Satria menarik napas kasar, dia menatap intens ke arah Fian sebelum ia berjalan pergi.

"- Lo sendiri yang membangkitkan sifat lain Adik gue, dan nantinya jangan terkejut, karena Lo yang buat dia jadi seperti itu." Setelah mengatakan itu, Satria pergi meninggalkan Fian yang terdiam.

"Luka? Trauma? Apa sebenarnya yang terjadi pada lo dulu," Batin Fian.

Fian menatap kepergian Satria hingga Satria tidak tampak lagi di netra hitam miliknya. Fian terdiam, dia terus memikirkan apa yang di katakan oleh Satria tadi, jujur saja di lubuk hati kecilnya, terbesit sebuah rasa, tapi Fian pun tak bisa menyimpulkan rasa apa itu, entah rasa itu rasa kasihan, rasa bersalah atau rasa? Entahlah. Fian dibuat terus bertanya-tanya.

Di sisi lain, kini Zaufa sudah bangun dari tidurnya, dia sudah selesai mandi, dan kini di sedang duduk di depan kacanya sambil merias wajahnya.

Mata Zaufa terlihat sebab karena menangis tadi. Zaufa memakai lipstik pink di bibir nya, membuat bibirnya terlihat indah.

"Kaca yang pecah tidak bisa di satukan, jika pun bisa mustahil tidak cacat, Fian terlalu hebat menghancurkan kaca yang sudah hancur itu, dan kaca itu mustahil untuk kembali seperti semula," Gumam Zaufa sambil melihat dirinya di pantulan kaca itu.

Saat sedang memperhatikan dirinya, Tiba-tiba dari layar hpnya masuk sebuah panggilan.

Tangan Zaufa beralih mengambil hpnya, dan mengangkat panggilan yang masuk.

Lintang ....

"Ingat Fa, tiga hari lagi, pertemuan itu akan di segerakan," Ucap Lintang dari sebrang sana.

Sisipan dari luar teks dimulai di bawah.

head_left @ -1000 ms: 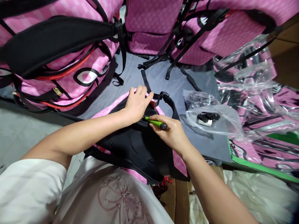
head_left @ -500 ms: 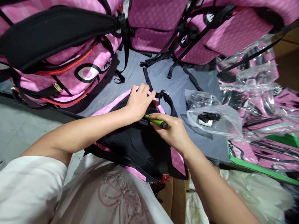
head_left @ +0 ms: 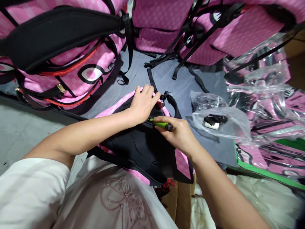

"Hm," Balas Zaufa dengan dahaman.

Panggilan itu pun Zaufa putus sepihak.

"Oke, waktunya tunjukkan siapa kamu Zaufa." Kini tatapan sendu itu berubah menjadi, tatapan dingin, dengan senyum miring.

Seseorang biasa berubah mejadi dingin dan kejam, ketika hatinya sudah terlalu hancur. Seperti halnya Zaufa. Zaufa si gadis manis yang imut yang ceria, kini menjadi lebih diam. Tatapan yang manis kini berubah menjadi tatapan datar nan dingin.

Akankah ada sebuah celah kecil untuk memaafkan dan menerima semua luka? Ada rasa bimbingan, antara cinta dan juga benci. Antara harus memaafkan atau mengikhlaskan.
••••

Kata-kata manis belum tentu benar manis, Kata-kata pahit belum tentu benar pahit, kita sering terkecoh oleh hal-hal manis. Luka memang datang lewat dia tapi di sebabkan oleh diri kita, lantaran diri yang terlalu bodoh memilih dan menyimpulkan orang yang tulus dan orang pendusta.

••••

Jagan salahkan jika sifat kejam ku muncul, kamu sendiri yang memintanya untuk hadir.